Aim of the exercise:
Only the lines from the opening of the material through the line bearing "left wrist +" should be reproduced, exactly and without pictures.
════════════════════
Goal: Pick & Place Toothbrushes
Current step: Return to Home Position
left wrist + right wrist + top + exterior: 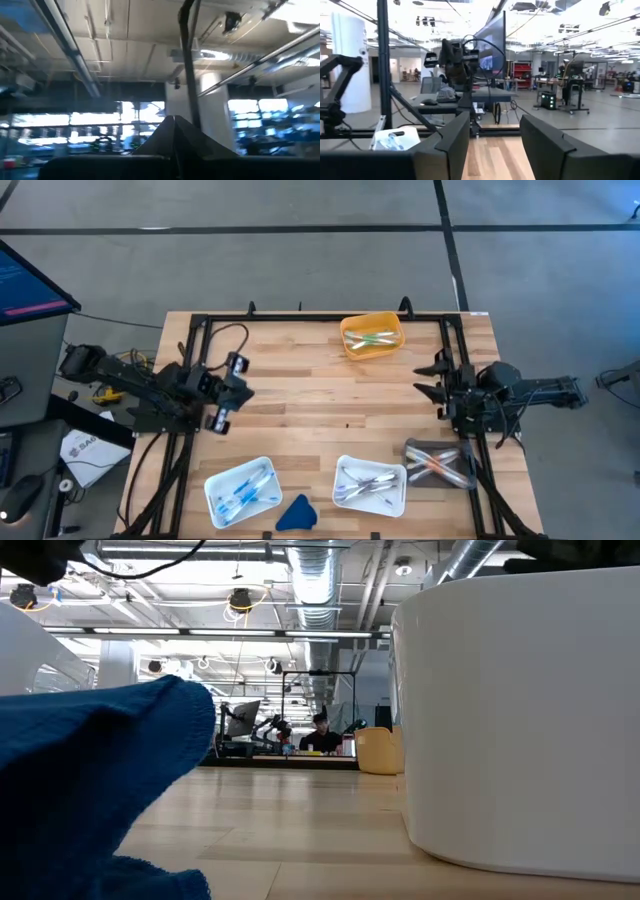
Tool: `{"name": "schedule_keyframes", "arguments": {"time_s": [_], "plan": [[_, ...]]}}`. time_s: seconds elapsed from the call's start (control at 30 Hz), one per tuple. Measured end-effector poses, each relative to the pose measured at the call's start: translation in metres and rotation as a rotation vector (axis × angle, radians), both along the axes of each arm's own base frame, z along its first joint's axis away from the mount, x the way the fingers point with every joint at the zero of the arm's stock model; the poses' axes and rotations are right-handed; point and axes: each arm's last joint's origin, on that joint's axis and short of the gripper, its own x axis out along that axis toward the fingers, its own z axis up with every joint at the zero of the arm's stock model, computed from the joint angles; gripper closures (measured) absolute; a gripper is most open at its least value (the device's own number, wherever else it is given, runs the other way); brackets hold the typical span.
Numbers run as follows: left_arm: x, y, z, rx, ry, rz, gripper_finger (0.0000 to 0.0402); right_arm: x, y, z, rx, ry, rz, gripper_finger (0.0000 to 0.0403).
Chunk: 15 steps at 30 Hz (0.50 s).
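Note:
The toothbrushes lie sorted in four trays. Green ones are in the yellow tray [372,336] at the far edge, blue ones in a white tray [242,490], and grey-white ones in a second white tray [370,485]. Orange and pink ones fill a clear tray [440,462] near the right. My left gripper [232,388] hovers over the table's left part; in its wrist view [174,131] the fingers meet, shut and empty, aimed up at the ceiling. My right gripper [428,377] hovers at the right side, open and empty [495,145], pointing level toward the left.
A blue cloth lump [297,513] lies at the near edge between the two white trays and fills the left of the low view [90,780]. The white tray's wall [520,710] blocks the right of that view. A black frame [200,330] edges the table. Bare wood lies at mid-table.

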Motion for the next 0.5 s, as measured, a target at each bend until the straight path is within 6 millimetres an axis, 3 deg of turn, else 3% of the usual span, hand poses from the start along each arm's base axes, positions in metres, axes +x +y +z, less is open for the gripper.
{"name": "schedule_keyframes", "arguments": {"time_s": [0.13, 0.37, 0.5], "plan": [[0.004, 0.012, -0.012, 0.106, 0.054, 0.173, 0.0398, 0.0, -0.002, -0.002, -0.02, 0.026, -0.031, 0.0237], [0.006, 0.046, -0.053, 0.058, 0.254, 0.472, 0.0398, 0.002, -0.011, -0.012, -0.072, 0.139, -0.169, 0.0234], [0.008, 0.07, -0.062, 0.039, 0.299, 0.533, 0.0398, 0.001, -0.016, -0.015, -0.091, 0.178, -0.231, 0.0237]]}}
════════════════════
Written solution:
Goal: Pick & Place Toothbrushes
Current step: Return to Home Position
left wrist + right wrist + top + exterior: 

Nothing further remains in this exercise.